Segment Open

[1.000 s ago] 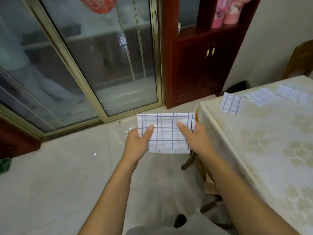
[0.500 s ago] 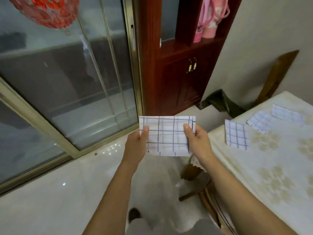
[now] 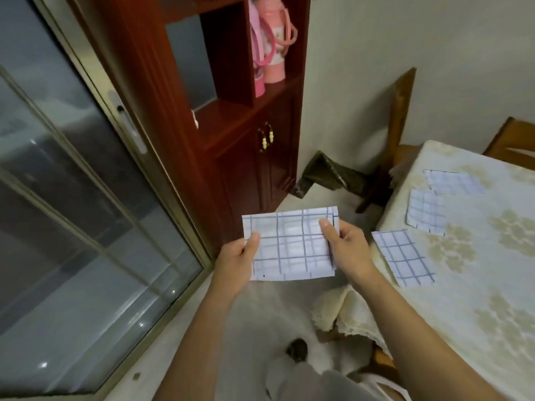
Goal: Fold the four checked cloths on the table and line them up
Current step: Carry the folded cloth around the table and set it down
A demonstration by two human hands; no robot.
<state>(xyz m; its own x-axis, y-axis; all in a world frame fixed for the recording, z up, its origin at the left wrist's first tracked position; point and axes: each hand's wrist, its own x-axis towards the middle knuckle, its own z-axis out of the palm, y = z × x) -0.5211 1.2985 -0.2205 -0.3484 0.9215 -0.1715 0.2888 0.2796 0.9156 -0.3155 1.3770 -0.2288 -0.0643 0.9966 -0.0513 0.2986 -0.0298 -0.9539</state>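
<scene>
I hold a folded white cloth with blue checks (image 3: 289, 244) in the air over the floor, left of the table. My left hand (image 3: 238, 263) pinches its left edge and my right hand (image 3: 346, 251) pinches its right edge. Three more checked cloths lie folded on the table (image 3: 477, 285): one near the table's left edge (image 3: 402, 257), one further back (image 3: 425, 211), and one at the far end (image 3: 453, 182). They sit roughly in a row along the left side.
A dark red wooden cabinet (image 3: 252, 157) with pink flasks (image 3: 272, 44) stands behind the held cloth. A sliding glass door (image 3: 72, 212) fills the left. Wooden chairs (image 3: 396, 140) stand at the table's far end. The tablecloth hangs over the near corner (image 3: 344, 311).
The view has swung right and up, bringing the cabinet and table closer. Both hands still hold the cloth by its side edges, now nearer the table's left edge.
</scene>
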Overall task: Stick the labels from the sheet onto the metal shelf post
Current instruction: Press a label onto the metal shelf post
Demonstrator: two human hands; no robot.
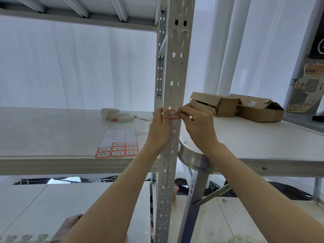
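Your left hand point(160, 128) curls round the metal shelf post point(173, 76) mid-frame, thumb pressing the red-bordered label point(174, 114) onto it, your right hand point(199, 123) pinches the label's right edge, and the sheet point(117, 144) lies on the shelf point(52, 132) just left of centre.

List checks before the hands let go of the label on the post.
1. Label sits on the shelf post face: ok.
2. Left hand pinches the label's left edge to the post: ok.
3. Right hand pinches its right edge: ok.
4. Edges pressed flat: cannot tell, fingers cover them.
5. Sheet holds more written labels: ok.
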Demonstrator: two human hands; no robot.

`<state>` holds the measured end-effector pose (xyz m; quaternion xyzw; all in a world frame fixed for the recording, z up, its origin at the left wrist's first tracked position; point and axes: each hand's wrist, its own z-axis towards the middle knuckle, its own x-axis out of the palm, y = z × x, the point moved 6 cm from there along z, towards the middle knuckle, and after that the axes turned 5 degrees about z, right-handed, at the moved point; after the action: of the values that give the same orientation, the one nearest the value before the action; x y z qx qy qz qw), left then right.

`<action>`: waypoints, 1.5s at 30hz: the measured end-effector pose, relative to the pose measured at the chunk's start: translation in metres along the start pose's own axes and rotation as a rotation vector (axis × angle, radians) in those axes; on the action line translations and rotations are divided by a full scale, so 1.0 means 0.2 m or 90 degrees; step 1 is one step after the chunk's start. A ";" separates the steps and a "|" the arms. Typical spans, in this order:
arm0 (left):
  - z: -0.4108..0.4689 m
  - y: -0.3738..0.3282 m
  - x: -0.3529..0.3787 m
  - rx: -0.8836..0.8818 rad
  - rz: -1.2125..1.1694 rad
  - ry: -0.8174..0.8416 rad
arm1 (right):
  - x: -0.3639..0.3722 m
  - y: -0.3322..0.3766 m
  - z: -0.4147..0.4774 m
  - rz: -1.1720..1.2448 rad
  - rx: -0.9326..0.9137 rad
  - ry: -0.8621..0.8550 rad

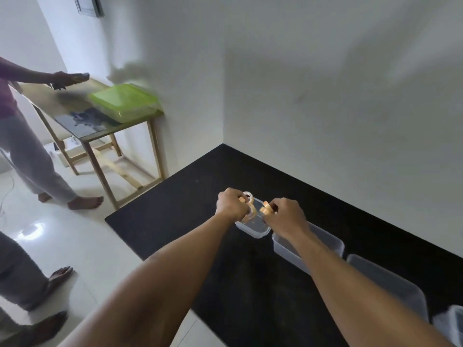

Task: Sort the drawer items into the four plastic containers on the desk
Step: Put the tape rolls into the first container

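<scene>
Both my arms reach out over the black desk (190, 221). My left hand (231, 204) is shut on several pale tape rolls (250, 207), held above the farthest clear plastic container (254, 231). My right hand (285, 216) grips more orange-tan tape rolls (266, 210) over the same container's right side. A second clear container (288, 254) sits partly under my right forearm. A third container (390, 284) lies nearer, and a corner of a fourth container (454, 321) shows at the frame's right edge.
White walls close off the desk's far and right sides. To the left stands a wooden side table (105, 136) with a green lidded box (124, 101). One person (30, 146) stands by it; another person's legs and feet (30, 291) are at lower left.
</scene>
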<state>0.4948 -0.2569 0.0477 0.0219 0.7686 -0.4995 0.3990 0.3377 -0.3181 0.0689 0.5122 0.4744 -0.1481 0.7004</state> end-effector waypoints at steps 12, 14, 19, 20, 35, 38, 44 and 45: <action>0.22 0.05 0.17 0.033 0.085 0.053 | 0.19 -0.05 0.22 -0.244 0.072 0.082; 0.22 0.05 0.18 0.046 0.112 0.080 | 0.19 -0.04 0.21 -0.246 0.063 0.091; 0.20 0.03 0.17 0.084 0.141 0.088 | 0.17 -0.02 0.15 -0.193 0.046 0.095; 0.18 0.02 0.16 0.092 0.140 0.083 | 0.16 -0.02 0.13 -0.179 0.047 0.087; -1.06 -0.08 0.42 0.202 -0.036 0.224 | -0.27 -0.42 -1.24 0.208 0.025 -0.032; -1.47 -0.08 0.66 0.219 -0.046 0.294 | -0.32 -0.65 -1.66 0.221 0.091 -0.037; -2.14 -0.04 1.20 0.220 -0.015 0.439 | -0.31 -1.13 -2.36 0.195 0.259 0.031; -2.22 -0.03 1.28 0.215 -0.006 0.454 | -0.30 -1.20 -2.45 0.198 0.277 0.044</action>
<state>0.0558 -0.0033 -0.0293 0.2555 0.7663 -0.5817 0.0952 -0.1098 -0.0186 -0.0336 0.7225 0.3703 -0.1197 0.5714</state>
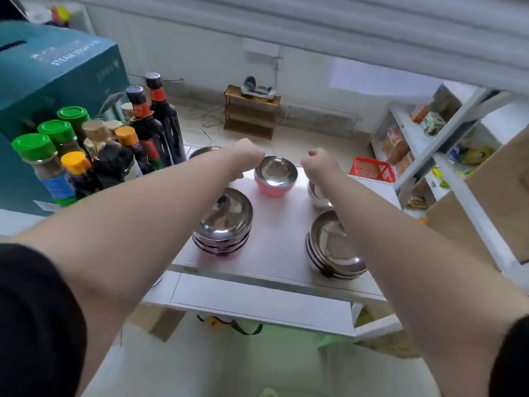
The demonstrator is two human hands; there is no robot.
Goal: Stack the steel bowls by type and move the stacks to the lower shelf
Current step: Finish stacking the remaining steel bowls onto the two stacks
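Open lane down the shelf top [274, 253] centre, between the left bowl stack [222, 224] and right bowl stack [333, 247]. The pink bowl [275, 176] blocks its far end. Your left is walled by sauce bottles [148, 127] and the teal box [57, 75]. On your right, another bowl [316, 194], probably steel, sits mostly hidden under your forearm. The front edge is clear.

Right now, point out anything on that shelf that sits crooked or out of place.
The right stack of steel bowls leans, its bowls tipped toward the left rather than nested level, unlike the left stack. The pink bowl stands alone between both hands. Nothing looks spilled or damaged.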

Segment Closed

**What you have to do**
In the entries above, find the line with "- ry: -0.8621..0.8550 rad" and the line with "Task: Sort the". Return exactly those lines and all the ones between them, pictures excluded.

**Output for this task**
  - ry: -0.8621..0.8550 rad


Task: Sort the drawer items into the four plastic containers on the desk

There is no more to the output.